After all, a balloon is not much like a ship which can be steered and the value of higher ground limited to just how far one can see clearly, and with sufficient detail.

The Archimedes example might be an easy case, but I'm wondering if there are not things to look into regarding the motivations for the work on an invention at the time that offer some type of change in the "environment" (social or intellectual/level of knowledge) that point to why no one did something we now think of as obvious.

Thanks for the response jmh!

One idea might be that it should have been invented then IF the idea that air (gases) were basically just like water (fluids).

I dunno if this is an intuitive jump but it seems unnecessary. Sky lanterns were built without knowledge of the air acting as a fluid. I don't see why the same couldn't be true for the hot air balloon.

But there would also have to be some expected net gain from the effort to make doing the work worthwhile. Is there any reason to think the expect value gained from the invention and availability of the balloon was seen as anything more than a trivial novelty or toy (such as the Chinese seemed to think)?

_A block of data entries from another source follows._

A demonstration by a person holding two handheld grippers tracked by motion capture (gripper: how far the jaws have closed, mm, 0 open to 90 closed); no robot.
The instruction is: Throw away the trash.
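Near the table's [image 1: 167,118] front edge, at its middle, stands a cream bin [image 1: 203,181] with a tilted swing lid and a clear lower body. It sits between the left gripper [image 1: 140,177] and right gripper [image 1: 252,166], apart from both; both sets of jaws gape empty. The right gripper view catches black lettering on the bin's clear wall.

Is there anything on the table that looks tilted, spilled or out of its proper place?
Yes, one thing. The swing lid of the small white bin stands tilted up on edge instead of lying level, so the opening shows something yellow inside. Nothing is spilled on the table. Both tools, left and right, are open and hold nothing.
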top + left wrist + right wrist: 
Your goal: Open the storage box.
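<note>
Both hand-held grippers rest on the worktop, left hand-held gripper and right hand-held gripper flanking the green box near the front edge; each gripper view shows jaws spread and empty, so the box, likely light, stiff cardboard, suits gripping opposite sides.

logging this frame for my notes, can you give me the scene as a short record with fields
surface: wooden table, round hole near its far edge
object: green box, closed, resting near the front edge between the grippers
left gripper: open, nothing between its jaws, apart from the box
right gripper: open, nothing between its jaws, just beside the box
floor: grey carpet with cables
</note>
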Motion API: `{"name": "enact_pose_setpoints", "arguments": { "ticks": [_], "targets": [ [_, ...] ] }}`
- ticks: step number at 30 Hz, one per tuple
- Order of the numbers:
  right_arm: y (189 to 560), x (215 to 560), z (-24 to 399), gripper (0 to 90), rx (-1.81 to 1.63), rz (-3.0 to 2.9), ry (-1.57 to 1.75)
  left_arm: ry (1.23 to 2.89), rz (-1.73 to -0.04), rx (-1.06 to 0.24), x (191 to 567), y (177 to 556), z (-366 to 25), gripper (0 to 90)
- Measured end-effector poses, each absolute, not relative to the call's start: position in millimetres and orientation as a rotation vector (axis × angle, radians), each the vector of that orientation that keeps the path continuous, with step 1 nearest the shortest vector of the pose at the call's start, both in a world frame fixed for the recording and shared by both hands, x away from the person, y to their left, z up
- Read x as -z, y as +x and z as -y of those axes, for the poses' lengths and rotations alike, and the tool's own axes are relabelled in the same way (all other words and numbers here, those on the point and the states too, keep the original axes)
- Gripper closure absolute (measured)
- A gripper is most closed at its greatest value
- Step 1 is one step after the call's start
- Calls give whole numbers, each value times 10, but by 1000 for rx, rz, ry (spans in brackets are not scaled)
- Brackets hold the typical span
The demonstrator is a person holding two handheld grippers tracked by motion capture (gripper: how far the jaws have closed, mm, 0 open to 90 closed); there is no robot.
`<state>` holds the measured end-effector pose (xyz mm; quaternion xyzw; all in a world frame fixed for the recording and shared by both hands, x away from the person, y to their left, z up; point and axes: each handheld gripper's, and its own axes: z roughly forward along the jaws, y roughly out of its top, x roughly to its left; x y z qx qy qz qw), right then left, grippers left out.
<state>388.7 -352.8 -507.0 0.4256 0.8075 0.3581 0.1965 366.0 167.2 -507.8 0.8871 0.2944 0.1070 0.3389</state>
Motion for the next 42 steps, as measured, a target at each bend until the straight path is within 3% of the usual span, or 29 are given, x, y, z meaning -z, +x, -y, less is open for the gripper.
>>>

As I understand it, expectations for the hot air balloon were placed too high rather than too low. In the 1600s, Francesco Lana de Terzi envisioned that a hypothetical airship (which he deemed impossible) could break sieges (ofc airships are not the same as hot air balloons, but at the time there was no distinction). A very valuable use case. After the invention of the hot air balloon, lofty expectations continued for some time. From Wikipedia, "The military applications of balloons were recognized early, with Joseph Montgolfier jokingly suggesting in 1782 that the French could fly an entire army suspended underneath hundreds of paper bags into Gibraltar to seize it from the British. Military leaders and political leaders soon began to see a more practical potential for balloons to be used in warfare; specifically in the role of reconnaissance."

After all, a balloon is not much like a ship which can be steered and the value of higher ground limited to just how far one can see clearly, and with sufficient detail.

This wasn't known prior to the invention of the hot air balloon. Bartolomeu de Gusmão, who allegedly built a prototype of something similar to a hot air balloon in the early 1700s expected it to be steerable like a ship.

The Archimedes example might be an easy case, but I'm wondering if there are not things to look into regarding the motivations for the work on an invention at the time that offer some type of change in the "environment" (social or intellectual/level of knowledge) that point to why no one did something we now think of as obvious.

The scientific and budding industrial revolution motivated a "spirit of invention". The idea of being an inventor by profession took root and led to more people taking a detailed look at the invention space. IMO, this shift in thinking turned the hot air balloon from an invention that some lone inventor with sufficient capital could have invented into a statistical inevitability.

[-]MP2y1-5

For all things invention, intellectual property rights are an important thing to take into consideration. The fact you could create things and patent then and then profit, meant that many people started to be creative. And I guess it can be argued that it impacted the Zeitgeist so much that even in a neighbor state that was still facing an absolutist regime, the impact was felt, even with less property rights.

I don't think you could invent the air balloon, enter the Senate and wait for a patent nor any kind of glory. If my peers are joining the Roman Army, I'd rather joining too than pursuing a career in engineering.

if someone has a creative impulse and there are no property rights enforcers around to protect it from other people who also thought of it, does it make a sound?